» Exercise prompt: Lines outside the range are not wanted. Give again exactly the lines between the line holding "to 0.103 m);" and the line holding "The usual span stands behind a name", inclusive, from the listing below.
== Segment start ==
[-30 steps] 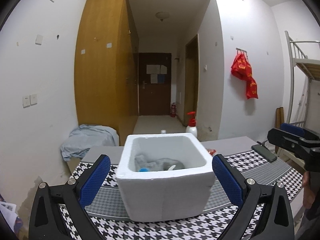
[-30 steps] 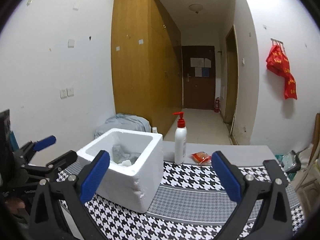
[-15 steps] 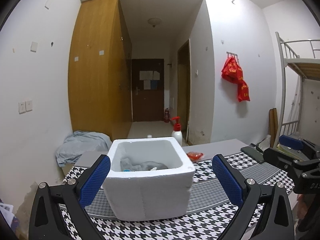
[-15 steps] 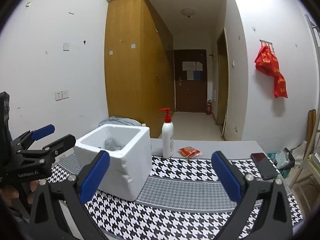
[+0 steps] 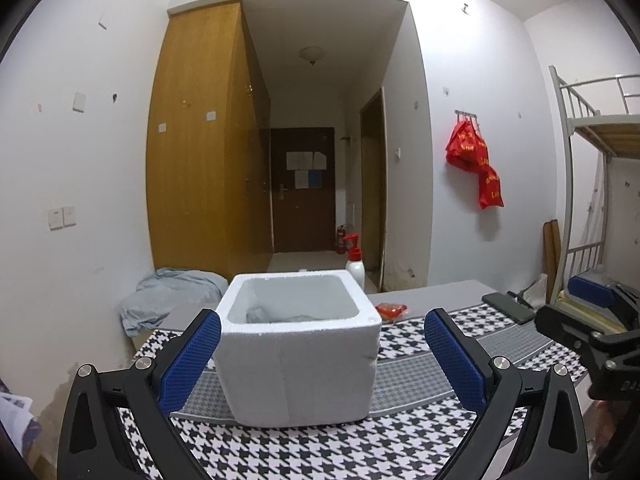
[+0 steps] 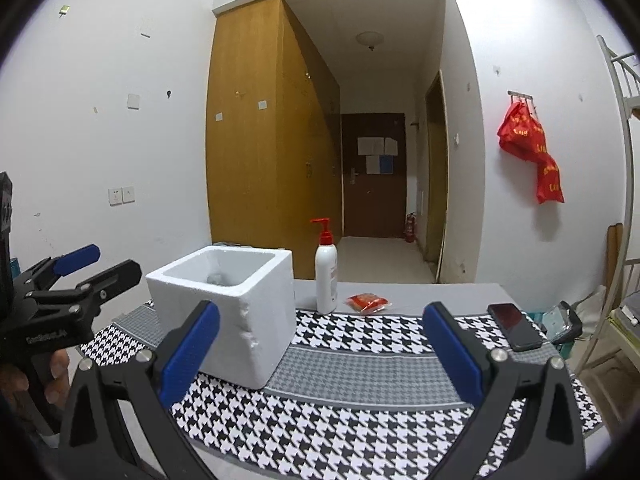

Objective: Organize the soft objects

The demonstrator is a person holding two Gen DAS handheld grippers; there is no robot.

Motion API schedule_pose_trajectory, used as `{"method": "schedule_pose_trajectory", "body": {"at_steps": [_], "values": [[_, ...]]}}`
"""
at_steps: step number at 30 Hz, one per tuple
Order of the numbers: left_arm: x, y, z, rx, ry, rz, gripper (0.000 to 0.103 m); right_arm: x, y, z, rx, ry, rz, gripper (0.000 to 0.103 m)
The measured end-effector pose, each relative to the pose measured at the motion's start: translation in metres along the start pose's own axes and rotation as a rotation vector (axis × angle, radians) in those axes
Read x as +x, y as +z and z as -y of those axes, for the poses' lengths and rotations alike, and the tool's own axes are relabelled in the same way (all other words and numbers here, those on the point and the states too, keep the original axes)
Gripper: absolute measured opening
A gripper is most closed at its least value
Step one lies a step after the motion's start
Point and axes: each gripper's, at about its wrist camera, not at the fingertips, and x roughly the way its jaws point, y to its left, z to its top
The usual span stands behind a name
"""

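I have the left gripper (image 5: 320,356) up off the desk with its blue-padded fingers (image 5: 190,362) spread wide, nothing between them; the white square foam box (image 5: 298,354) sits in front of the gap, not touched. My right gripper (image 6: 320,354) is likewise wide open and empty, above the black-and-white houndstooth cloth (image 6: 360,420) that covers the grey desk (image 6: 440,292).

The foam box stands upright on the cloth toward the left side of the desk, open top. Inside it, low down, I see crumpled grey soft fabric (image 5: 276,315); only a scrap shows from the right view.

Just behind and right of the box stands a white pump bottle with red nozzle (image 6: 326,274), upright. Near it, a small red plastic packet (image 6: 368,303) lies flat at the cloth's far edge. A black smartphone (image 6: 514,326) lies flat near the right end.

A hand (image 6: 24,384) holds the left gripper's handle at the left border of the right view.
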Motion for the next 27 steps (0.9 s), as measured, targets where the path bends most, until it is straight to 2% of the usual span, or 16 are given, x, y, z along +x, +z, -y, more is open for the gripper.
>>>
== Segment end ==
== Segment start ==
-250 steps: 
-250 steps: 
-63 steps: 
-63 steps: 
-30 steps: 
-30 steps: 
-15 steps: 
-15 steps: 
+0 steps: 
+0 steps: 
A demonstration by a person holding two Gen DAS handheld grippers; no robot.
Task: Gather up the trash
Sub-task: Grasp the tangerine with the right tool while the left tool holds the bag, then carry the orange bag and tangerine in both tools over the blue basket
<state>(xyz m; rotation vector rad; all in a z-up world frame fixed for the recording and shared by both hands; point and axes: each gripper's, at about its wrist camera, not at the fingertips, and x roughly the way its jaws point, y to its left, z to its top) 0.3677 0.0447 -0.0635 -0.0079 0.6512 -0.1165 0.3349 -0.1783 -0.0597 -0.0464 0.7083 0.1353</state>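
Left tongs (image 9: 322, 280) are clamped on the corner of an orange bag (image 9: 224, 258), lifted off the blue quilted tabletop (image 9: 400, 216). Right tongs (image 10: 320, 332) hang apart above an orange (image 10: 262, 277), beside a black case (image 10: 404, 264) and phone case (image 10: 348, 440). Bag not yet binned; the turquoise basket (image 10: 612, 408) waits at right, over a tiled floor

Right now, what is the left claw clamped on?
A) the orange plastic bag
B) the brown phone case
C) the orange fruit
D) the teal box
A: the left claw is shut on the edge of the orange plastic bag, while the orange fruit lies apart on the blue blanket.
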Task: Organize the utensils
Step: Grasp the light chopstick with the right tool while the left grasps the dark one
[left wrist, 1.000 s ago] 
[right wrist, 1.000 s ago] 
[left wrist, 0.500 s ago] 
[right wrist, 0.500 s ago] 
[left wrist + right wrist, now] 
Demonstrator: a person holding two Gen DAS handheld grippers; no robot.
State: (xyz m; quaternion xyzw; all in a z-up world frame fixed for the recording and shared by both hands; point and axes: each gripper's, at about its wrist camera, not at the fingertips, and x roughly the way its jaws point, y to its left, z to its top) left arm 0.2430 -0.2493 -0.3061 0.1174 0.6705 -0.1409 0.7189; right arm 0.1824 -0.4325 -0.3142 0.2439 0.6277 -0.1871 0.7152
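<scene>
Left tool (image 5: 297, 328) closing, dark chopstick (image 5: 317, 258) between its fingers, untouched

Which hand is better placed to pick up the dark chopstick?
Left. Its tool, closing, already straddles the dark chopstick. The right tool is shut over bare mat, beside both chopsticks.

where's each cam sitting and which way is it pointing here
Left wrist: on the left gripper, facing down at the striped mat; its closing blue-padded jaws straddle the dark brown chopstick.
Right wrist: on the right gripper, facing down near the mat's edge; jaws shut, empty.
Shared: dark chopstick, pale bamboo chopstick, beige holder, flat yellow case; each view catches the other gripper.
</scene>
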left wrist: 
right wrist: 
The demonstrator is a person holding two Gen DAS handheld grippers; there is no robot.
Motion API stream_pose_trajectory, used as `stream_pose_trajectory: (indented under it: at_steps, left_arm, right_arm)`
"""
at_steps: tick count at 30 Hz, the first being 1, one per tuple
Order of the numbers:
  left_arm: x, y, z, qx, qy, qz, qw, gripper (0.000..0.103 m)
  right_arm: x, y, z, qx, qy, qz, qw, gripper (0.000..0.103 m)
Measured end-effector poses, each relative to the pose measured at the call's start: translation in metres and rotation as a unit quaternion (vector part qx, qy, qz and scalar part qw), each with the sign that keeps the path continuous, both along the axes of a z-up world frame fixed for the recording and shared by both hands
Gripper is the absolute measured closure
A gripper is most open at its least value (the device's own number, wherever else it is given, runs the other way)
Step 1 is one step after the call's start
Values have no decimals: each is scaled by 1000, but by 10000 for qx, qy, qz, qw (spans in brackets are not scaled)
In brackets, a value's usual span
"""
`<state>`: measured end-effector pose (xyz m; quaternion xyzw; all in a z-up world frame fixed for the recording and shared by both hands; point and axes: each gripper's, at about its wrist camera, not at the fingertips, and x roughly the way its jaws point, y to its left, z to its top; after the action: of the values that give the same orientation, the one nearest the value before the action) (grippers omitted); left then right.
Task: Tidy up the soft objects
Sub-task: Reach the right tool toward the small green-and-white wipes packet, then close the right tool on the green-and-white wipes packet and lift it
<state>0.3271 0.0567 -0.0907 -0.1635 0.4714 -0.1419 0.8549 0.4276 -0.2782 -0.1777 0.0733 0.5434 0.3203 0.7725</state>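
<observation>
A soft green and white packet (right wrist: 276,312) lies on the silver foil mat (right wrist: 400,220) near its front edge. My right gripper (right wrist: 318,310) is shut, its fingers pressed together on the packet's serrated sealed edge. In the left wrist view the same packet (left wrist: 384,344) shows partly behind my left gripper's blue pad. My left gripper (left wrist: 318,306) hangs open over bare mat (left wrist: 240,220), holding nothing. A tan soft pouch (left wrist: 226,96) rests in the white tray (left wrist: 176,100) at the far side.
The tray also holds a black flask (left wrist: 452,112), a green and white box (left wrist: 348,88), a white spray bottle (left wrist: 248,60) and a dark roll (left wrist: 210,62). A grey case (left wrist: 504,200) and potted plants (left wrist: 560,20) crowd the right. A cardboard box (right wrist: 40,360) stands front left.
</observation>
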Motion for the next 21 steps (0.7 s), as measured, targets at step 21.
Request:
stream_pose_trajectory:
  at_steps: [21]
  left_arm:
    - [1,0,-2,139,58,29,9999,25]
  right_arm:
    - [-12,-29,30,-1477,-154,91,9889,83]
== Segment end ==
» Solution:
Order of the numbers: left_arm: x, y, z, rx, ry, rz, gripper (0.000 to 0.103 m); right_arm: x, y, z, rx, ry, rz, gripper (0.000 to 0.103 m)
The measured end-effector pose, each relative to the pose measured at the motion's start: translation in metres along the start pose's own axes and rotation as a rotation vector (axis × angle, radians) in those axes
Read x as +x, y as +z and z as -y of those axes, for the poses' lengths and rotations alike, and the tool's own axes are relabelled in the same way (all other words and numbers here, those on the point and the states too, keep the original axes)
Gripper: absolute measured opening
A gripper is most closed at its least value
Step one lies a step after the motion's start
Point and axes: each gripper's, at about its wrist camera, not at the fingertips, and x roughly the way its jaws point, y to its left, z to its top
The usual span stands behind a name

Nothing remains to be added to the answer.